§ **What you have to do**
Only one stretch of the listing below is wanted: the line with "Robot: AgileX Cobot" and all lines after it. Reproduce that stretch exactly.
(Data shown Opens)
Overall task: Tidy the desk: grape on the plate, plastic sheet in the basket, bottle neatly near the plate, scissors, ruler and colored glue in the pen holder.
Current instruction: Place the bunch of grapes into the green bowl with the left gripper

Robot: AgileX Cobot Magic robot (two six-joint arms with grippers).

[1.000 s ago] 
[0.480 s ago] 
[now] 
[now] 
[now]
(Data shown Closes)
§ **Exercise output**
Robot: AgileX Cobot Magic robot (two six-joint arms with grippers).

[1.000 s ago] 
[0.480 s ago] 
[now] 
[now] 
[now]

The work on this exercise is complete.